Records supplied:
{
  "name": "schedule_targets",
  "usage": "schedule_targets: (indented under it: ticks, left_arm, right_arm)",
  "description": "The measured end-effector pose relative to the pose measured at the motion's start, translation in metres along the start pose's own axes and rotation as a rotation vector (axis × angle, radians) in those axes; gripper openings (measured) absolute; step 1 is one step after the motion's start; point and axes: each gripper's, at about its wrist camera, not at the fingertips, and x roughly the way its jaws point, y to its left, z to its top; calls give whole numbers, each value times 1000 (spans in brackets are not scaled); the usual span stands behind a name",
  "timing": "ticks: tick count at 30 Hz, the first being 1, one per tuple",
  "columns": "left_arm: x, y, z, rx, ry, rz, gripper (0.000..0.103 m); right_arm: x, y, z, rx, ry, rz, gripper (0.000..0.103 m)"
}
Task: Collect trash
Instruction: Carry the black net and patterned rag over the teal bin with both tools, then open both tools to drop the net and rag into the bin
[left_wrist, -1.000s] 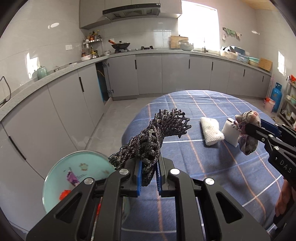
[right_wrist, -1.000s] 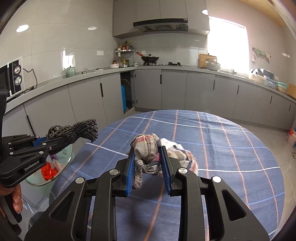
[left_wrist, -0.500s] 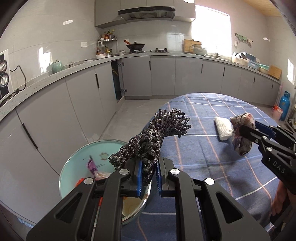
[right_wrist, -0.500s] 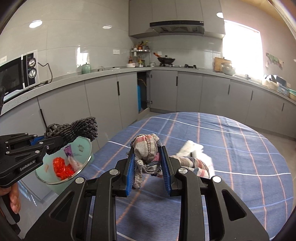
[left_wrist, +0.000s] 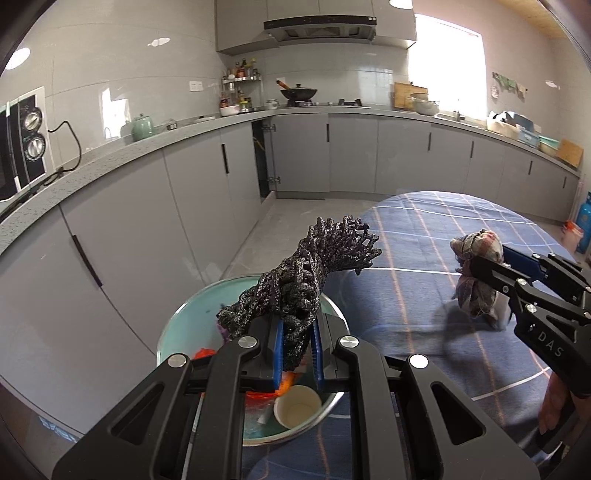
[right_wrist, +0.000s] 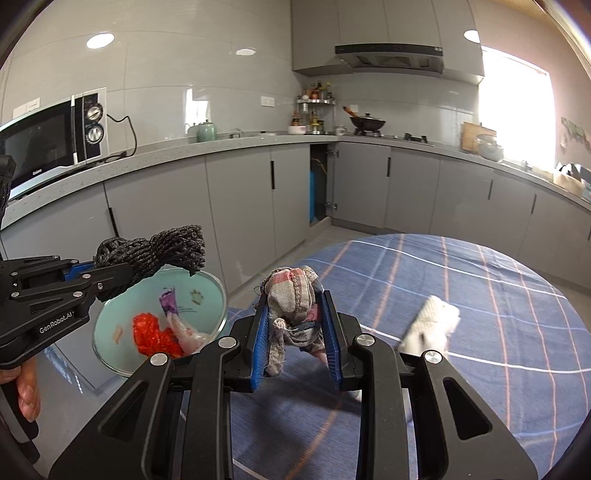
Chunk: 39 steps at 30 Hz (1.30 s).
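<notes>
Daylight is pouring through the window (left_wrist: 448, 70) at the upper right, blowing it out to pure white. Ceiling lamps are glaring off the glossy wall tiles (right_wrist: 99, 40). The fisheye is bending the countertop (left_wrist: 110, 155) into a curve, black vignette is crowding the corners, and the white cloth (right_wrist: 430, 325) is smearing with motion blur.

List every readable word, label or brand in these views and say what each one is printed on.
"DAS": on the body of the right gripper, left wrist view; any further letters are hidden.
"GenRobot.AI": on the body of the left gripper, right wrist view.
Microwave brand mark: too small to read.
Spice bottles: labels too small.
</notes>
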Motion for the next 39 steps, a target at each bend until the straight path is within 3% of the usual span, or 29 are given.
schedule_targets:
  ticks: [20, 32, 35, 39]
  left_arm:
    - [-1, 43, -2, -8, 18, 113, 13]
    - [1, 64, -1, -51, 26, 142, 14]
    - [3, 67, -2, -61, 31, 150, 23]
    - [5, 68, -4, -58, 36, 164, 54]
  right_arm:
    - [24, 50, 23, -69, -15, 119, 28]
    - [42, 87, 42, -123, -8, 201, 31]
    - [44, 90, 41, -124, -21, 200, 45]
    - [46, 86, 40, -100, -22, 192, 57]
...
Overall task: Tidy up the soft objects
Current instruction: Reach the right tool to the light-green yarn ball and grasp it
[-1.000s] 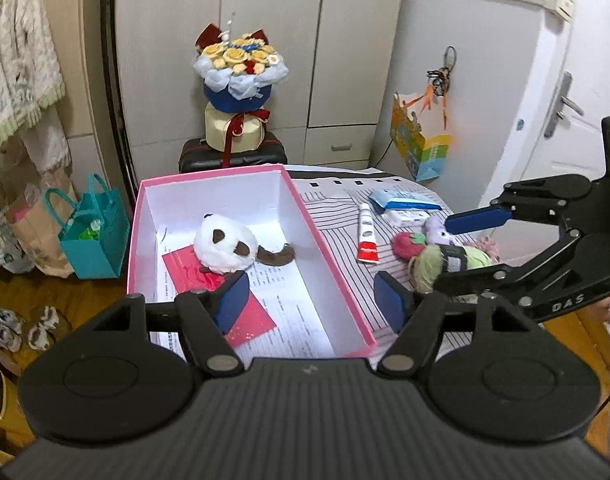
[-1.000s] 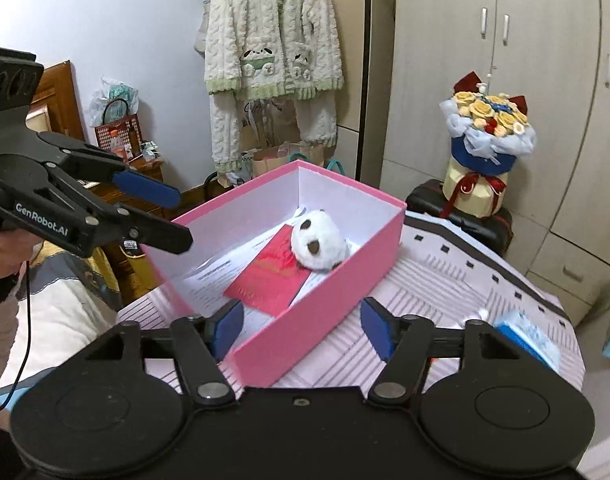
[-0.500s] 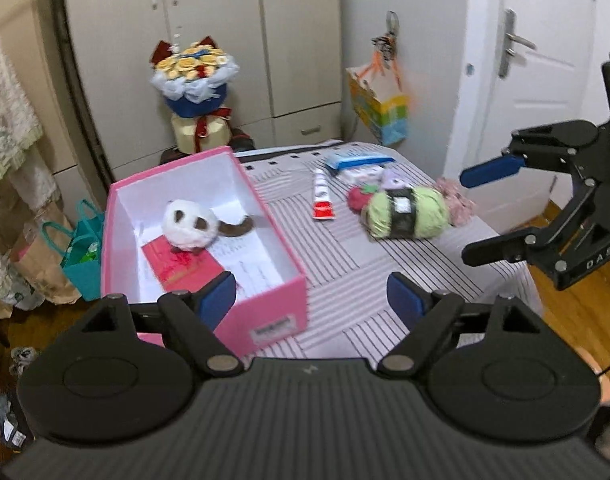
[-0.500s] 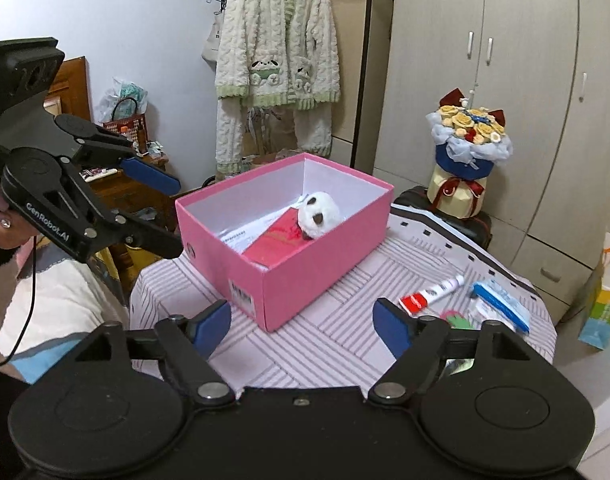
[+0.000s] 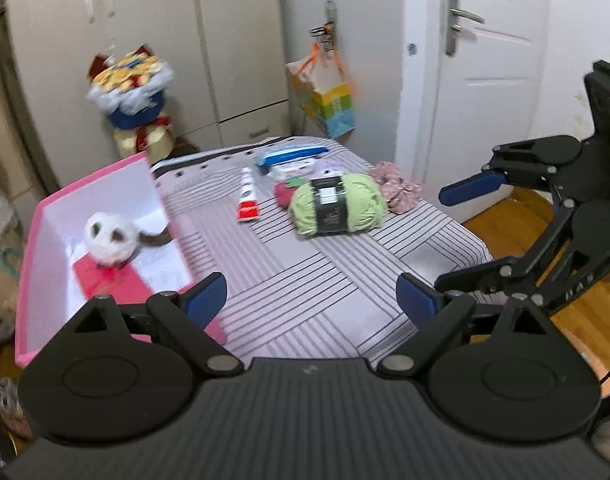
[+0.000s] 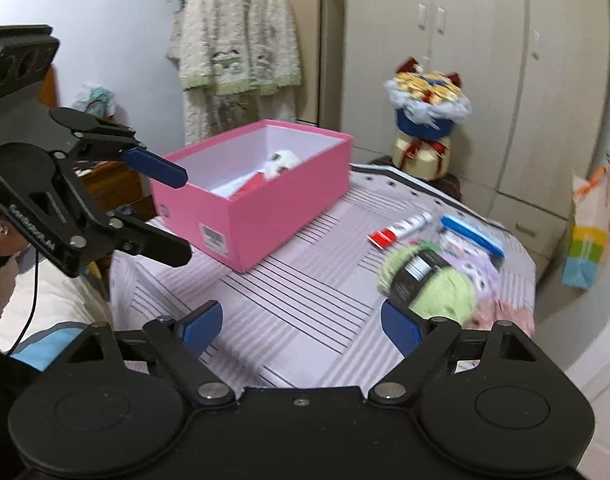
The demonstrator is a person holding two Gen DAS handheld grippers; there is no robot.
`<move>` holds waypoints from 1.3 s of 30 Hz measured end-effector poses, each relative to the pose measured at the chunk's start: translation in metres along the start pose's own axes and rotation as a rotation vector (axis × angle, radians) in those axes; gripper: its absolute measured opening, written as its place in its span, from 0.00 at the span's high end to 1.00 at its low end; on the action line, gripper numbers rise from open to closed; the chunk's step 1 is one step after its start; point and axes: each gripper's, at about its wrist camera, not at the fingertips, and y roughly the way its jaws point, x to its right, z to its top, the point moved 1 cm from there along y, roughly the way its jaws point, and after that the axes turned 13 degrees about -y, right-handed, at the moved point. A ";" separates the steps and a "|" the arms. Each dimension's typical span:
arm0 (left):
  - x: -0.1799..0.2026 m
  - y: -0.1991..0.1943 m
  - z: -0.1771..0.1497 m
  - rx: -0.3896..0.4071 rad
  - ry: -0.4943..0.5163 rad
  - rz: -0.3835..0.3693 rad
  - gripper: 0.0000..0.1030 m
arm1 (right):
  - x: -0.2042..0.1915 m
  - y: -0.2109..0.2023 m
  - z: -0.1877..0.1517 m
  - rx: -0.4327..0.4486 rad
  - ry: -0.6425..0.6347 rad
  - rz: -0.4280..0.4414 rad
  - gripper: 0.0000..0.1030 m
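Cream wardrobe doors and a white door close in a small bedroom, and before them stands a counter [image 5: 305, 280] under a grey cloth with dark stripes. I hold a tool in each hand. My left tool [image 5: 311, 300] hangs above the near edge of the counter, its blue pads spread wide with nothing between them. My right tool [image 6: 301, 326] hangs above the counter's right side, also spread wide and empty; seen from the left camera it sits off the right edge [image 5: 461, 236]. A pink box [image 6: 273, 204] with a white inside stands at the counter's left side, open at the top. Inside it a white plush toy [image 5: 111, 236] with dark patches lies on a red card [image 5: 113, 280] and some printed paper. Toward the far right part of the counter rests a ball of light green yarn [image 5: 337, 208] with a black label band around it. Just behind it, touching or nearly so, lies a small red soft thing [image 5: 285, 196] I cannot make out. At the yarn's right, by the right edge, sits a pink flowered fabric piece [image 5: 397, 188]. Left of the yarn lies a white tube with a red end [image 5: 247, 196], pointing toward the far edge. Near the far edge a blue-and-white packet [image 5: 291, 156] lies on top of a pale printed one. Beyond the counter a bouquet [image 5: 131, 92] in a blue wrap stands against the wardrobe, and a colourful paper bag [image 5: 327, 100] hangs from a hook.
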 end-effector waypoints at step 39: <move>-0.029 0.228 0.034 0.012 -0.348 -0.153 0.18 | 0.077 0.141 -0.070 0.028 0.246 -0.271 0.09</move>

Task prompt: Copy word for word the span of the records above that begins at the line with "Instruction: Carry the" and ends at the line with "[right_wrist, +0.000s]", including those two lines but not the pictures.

Exercise output:
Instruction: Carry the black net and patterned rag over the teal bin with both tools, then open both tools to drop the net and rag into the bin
[left_wrist, -1.000s] 
[right_wrist, -1.000s] 
[left_wrist, -0.500s] 
[right_wrist, -0.500s] 
[left_wrist, +0.000s] 
[right_wrist, +0.000s] 

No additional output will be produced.